Wat dit concreet betekent
Voor ondernemers en managers
- Wees u bewust van informele communicatie: Een ‘ok’, ‘akkoord’ of 👍 in een professionele context is niet vrijblijvend. Het kan uw onderneming juridisch binden.
- Maak duidelijke interne afspraken: Instrueer uw personeel over wie bevoegd is om contracten te sluiten en benadruk dat informele toezeggingen bindend kunnen zijn.
- Protesteer facturen onmiddellijk: De verweerder verloor de zaak mede doordat hij de facturen betaalde. Het aanvaarden en betalen van een factuur zonder protest wordt gezien als een (weerlegbaar) bewijs van de onderliggende overeenkomst.
Voor dienstverleners en leveranciers
- Vraag om een duidelijke bevestiging: Hoewel de eiser hier gelijk kreeg, had een expliciete “Akkoord per mail” of een ondertekende offerte een dure rechtszaak kunnen vermijden.
- Bezorg uw algemene voorwaarden op het juiste moment: Zorg dat uw algemene voorwaarden deel uitmaken van het oorspronkelijke aanbod. Ze pas later op een factuur vermelden, is juridisch te laat om nieuwe, bezwarende clausules (zoals een opzegvergoeding) op te leggen.
Veelgestelde vragen (FAQ)
Is een mondelinge overeenkomst tussen ondernemingen (B2B) ook geldig?
Ja, absoluut. Het principe van consensualisme geldt. Het probleem is vaak niet de geldigheid, maar het bewijs. Tussen ondernemingen is het bewijs echter vrij, wat betekent dat e-mails, getuigenissen, en zoals hier blijkt, zelfs de uitvoering van de deal (zoals het betalen van facturen) als bewijs kunnen dienen.
Wat als mijn werknemer niet bevoegd was om dat contract te tekenen?
Zelfs als een werknemer intern zijn bevoegdheid te buiten gaat, kan uw onderneming toch gebonden zijn. Dit kan door ‘schijnvertegenwoordiging’ (als u bij de tegenpartij de rechtmatige indruk wekte dat de werknemer wél bevoegd was) of als de onderneming de overeenkomst achteraf uitvoert (bv. door de facturen te betalen), wat telt als een bekrachtiging.

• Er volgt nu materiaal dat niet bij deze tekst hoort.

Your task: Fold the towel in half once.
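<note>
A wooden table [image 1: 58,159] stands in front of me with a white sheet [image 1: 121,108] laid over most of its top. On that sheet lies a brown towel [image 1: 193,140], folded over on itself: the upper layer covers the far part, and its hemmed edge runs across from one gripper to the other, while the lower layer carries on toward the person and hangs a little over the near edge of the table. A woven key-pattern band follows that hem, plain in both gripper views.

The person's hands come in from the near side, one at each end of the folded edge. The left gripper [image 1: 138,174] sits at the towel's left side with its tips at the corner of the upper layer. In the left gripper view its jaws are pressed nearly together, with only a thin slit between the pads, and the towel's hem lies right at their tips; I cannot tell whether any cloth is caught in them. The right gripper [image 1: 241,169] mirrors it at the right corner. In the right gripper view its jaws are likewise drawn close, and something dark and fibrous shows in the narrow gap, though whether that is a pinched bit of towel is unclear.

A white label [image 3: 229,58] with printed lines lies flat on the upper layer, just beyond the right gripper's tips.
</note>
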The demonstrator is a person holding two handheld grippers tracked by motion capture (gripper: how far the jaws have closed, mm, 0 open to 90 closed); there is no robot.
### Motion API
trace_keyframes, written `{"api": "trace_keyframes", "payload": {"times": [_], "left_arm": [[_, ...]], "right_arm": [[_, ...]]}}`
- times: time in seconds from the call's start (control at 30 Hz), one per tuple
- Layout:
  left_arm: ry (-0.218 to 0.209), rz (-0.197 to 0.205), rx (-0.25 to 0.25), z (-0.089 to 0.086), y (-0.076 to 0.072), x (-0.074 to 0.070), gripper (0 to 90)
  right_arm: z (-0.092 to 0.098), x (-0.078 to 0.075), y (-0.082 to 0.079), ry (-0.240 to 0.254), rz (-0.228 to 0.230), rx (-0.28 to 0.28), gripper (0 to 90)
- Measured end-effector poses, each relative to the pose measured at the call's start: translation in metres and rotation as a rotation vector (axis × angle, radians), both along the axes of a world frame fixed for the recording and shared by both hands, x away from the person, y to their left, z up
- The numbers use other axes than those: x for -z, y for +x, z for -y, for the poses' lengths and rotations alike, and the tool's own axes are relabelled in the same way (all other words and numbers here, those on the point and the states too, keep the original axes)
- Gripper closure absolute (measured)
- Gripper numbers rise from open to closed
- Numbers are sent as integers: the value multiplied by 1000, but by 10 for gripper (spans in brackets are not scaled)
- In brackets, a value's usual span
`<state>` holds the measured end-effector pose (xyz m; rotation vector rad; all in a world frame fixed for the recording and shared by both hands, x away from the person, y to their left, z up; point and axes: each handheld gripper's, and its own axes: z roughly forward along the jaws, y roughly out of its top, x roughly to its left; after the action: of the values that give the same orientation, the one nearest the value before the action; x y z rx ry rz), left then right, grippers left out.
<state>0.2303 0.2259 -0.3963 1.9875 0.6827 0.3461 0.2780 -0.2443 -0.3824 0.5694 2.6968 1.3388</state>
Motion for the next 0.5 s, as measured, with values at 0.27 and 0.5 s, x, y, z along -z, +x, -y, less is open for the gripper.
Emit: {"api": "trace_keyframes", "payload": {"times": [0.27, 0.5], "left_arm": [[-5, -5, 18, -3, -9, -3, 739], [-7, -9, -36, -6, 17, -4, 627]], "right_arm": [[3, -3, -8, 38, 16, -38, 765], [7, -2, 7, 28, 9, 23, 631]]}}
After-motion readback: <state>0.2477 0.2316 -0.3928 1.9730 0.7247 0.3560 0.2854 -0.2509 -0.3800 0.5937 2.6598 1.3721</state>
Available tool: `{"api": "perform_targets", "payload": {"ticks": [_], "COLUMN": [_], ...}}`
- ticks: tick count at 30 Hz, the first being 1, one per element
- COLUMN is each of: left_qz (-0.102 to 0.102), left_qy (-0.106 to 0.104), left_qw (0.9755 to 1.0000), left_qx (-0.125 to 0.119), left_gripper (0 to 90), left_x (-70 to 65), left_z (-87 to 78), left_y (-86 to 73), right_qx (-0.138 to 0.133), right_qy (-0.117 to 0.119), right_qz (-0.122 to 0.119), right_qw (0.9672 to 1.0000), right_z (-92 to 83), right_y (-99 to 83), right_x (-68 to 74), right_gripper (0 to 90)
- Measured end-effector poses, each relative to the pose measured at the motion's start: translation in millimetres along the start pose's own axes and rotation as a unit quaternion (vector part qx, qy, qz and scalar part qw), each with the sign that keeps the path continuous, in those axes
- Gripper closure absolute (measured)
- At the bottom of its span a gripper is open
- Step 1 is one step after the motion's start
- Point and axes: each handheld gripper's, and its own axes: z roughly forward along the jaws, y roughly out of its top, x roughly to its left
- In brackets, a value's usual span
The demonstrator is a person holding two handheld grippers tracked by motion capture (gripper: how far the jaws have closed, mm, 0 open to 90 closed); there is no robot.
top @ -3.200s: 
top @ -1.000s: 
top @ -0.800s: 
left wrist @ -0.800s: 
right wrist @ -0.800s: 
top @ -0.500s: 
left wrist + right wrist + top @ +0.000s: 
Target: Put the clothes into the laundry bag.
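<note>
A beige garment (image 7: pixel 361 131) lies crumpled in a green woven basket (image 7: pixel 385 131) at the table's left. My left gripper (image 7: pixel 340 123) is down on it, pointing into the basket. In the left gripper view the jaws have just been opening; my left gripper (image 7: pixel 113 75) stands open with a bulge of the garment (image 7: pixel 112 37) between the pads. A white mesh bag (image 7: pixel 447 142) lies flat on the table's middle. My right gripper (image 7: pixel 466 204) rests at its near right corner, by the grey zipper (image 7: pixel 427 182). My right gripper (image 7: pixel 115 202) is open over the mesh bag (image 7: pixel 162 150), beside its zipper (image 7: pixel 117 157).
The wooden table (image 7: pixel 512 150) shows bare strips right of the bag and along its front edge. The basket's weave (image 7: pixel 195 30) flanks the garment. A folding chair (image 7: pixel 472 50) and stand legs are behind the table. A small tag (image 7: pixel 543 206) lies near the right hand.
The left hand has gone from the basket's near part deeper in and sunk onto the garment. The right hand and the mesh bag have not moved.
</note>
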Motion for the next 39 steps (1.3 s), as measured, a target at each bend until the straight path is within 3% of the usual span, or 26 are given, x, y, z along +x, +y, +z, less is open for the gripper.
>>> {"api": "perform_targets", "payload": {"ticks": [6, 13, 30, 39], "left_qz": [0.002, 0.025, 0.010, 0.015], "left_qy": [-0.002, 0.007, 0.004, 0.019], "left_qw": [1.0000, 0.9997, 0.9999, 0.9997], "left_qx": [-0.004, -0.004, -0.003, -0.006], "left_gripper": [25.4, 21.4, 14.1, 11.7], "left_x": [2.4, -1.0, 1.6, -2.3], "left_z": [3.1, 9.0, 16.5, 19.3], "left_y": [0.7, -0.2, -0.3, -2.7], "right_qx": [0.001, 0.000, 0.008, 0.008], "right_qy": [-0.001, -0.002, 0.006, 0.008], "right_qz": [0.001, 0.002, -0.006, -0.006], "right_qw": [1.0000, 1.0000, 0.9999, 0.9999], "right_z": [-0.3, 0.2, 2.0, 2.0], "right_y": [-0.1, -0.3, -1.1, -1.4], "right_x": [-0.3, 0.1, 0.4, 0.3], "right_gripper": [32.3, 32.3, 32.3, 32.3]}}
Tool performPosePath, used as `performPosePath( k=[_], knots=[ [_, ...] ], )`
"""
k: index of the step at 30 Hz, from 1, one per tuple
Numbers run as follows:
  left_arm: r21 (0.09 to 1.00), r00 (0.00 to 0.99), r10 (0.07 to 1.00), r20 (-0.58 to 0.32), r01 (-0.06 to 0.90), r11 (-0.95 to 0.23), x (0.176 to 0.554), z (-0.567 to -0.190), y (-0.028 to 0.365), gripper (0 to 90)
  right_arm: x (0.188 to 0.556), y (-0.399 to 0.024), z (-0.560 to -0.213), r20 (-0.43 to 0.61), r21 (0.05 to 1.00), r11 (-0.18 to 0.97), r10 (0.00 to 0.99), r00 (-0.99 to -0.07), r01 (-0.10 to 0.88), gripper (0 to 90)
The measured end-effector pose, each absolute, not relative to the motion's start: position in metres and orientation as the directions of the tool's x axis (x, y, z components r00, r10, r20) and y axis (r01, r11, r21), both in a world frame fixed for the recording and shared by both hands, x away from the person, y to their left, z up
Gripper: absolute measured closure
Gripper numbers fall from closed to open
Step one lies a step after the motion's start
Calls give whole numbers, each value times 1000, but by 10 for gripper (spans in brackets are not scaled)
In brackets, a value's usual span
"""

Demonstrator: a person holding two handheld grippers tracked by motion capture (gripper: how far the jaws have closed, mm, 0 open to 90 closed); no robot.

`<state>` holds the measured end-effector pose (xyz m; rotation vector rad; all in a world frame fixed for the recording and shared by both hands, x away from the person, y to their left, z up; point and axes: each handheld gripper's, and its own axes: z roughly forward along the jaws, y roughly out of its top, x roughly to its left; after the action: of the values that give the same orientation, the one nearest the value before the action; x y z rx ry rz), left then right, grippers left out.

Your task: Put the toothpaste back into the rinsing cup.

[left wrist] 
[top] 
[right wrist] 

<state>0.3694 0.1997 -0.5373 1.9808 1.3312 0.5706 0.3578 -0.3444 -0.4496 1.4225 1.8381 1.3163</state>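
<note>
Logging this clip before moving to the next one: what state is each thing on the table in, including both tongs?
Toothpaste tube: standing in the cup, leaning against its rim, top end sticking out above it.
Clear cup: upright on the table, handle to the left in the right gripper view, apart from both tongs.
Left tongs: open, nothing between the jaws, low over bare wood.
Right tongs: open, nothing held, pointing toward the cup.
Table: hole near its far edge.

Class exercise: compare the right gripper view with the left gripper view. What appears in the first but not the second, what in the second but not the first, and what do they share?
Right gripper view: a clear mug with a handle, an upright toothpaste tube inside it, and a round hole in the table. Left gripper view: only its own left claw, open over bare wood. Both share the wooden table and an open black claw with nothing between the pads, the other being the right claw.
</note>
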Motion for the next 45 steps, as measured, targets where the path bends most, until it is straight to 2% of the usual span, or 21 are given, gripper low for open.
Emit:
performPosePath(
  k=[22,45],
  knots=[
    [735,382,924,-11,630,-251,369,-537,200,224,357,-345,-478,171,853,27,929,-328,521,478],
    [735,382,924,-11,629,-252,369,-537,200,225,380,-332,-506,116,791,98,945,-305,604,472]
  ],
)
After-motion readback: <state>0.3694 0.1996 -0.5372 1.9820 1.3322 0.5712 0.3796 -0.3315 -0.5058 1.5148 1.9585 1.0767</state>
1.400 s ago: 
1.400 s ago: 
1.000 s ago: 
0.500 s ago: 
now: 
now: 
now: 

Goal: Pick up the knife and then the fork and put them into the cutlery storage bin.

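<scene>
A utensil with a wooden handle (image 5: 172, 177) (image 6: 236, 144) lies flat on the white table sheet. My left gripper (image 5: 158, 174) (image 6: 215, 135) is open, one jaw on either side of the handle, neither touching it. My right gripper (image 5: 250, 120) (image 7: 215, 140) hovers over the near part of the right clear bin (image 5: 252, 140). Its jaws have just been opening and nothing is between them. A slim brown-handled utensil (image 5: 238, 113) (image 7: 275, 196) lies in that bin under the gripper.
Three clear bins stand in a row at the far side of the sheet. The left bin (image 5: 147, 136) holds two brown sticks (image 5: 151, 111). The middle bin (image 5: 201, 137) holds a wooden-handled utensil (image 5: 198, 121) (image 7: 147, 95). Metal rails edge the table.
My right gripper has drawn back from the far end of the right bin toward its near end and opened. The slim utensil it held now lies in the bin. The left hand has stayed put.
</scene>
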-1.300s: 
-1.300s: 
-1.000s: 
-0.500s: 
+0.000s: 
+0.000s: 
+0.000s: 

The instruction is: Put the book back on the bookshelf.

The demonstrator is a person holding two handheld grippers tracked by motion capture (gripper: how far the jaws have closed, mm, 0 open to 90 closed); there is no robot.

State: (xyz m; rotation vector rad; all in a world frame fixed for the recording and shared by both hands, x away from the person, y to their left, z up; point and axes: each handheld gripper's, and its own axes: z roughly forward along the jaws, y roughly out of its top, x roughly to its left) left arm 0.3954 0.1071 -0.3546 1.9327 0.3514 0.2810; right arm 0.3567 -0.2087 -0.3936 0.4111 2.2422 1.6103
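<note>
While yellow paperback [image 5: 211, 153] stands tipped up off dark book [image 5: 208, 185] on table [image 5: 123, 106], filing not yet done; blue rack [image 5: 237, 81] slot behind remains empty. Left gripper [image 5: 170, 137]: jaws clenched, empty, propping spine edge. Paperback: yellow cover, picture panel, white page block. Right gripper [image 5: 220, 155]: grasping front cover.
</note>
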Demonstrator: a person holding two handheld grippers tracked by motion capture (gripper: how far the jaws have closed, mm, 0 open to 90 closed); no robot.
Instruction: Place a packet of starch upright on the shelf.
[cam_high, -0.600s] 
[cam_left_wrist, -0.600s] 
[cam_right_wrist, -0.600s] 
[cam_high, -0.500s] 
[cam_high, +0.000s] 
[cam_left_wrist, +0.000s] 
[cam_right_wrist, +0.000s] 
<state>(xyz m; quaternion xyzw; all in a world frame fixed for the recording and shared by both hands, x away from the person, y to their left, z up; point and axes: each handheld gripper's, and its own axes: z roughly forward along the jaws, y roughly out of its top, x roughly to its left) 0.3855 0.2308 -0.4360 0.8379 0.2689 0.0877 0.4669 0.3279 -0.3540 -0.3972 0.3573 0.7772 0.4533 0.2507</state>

Kan ik een contract van bepaalde duur zomaar opzeggen?
Nee. Een contract van bepaalde duur moet in principe worden nagekomen tot de afgesproken einddatum. Vroegtijdig eenzijdig stoppen is contractbreuk (wanprestatie) en leidt vrijwel zeker tot een schadevergoeding, die vaak de volledige resterende contractwaarde dekt.
Conclusie
Dit vonnis bevestigt dat het recht zich aanpast aan de moderne realiteit. Een ‘duim omhoog’ is in een zakelijke context geen vrijblijvend gebaar meer, maar kan een volwaardige juridische aanvaarding vormen. De gevolgen, zeker in combinatie met de uitvoering van de prestaties, zijn niet te onderschatten. Duidelijke communicatie en waterdichte contractuele afspraken blijven in België de beste remedie tegen dure juridische procedures.